Sony Corp. said Thursday that its long-awaited PlayStation Vita won't be available in time for the critical holiday shopping season in the U.S. or Europe.
Kazuo Hirai, chief of Sony Computer Entertainment, told reporters in Tokyo that the device will initially launch in Japan before the end of December followed by U.S. and Europe early next year, according to Bloomberg news. The company had previously said it planned a phased global rollout of the Vita from the end of this year, but didn't elaborate.
Sony generated more than 40 percent of its revenue in its last fiscal year from the U.S. and Europe.
The PlayStation Vita is the successor to Sony's PSP and features a five-inch OLED touch screen. The portable will offer improved graphics over the PSP, and include touchpads on the front and back to enhance gameplay, CNET said. Built-in cameras will allow the device to support augmented reality.
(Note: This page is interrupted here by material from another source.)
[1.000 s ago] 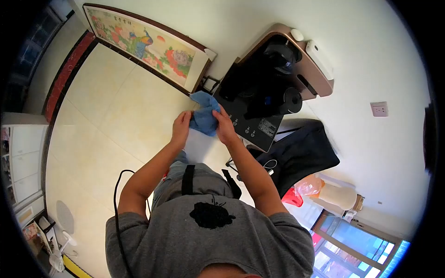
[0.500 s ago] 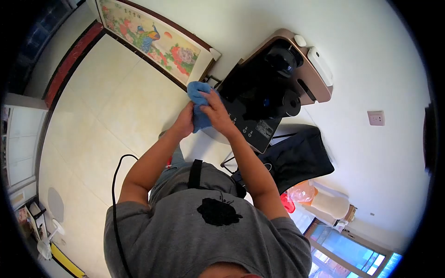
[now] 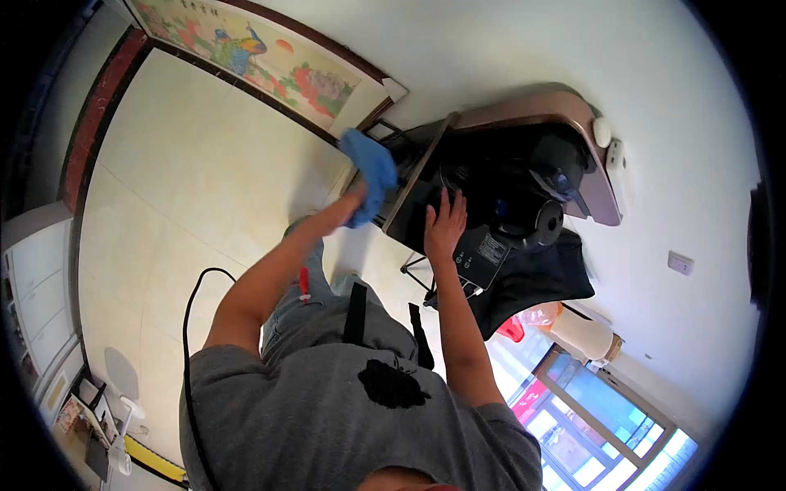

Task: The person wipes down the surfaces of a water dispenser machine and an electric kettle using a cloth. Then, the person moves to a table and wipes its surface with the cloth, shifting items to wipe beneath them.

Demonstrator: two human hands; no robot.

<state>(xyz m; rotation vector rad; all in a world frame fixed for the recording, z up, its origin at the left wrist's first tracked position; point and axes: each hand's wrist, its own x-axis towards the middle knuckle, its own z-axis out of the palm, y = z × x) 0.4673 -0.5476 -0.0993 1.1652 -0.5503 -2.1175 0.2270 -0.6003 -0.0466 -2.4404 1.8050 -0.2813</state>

The delay could help rival Nintendo, which has been struggling with poor sales of its 3DS handheld gaming system. Nintendo sold only 710,000 of the 3DS in the U.S. between April and June -- a number it expected to sell in the first week. The tepid sales forced the company to drop the device's price, to $169.99 from $249.99.
Despite Nintendo's price drop, Sony said it doesn't plan on lowering the Vita's $249.99 starting price.
"There's no need to lower the price, just because someone else that happens to be in the videogame business decided that they were going to," Hirai told Bloomberg.
Sony also said Thursday it won't dump its television business, despite losses for the eight straight year. The company has pared its factories down, but the company is still in capable of turning a profit and may never be able to, according to one analyst.
"They have done an awful lot already, and this was the time when that effort was supposed to come to fruition," Nomura Securities analyst Shiro Mikoshiba told Reuters. "It's honestly hard to know what else they could do."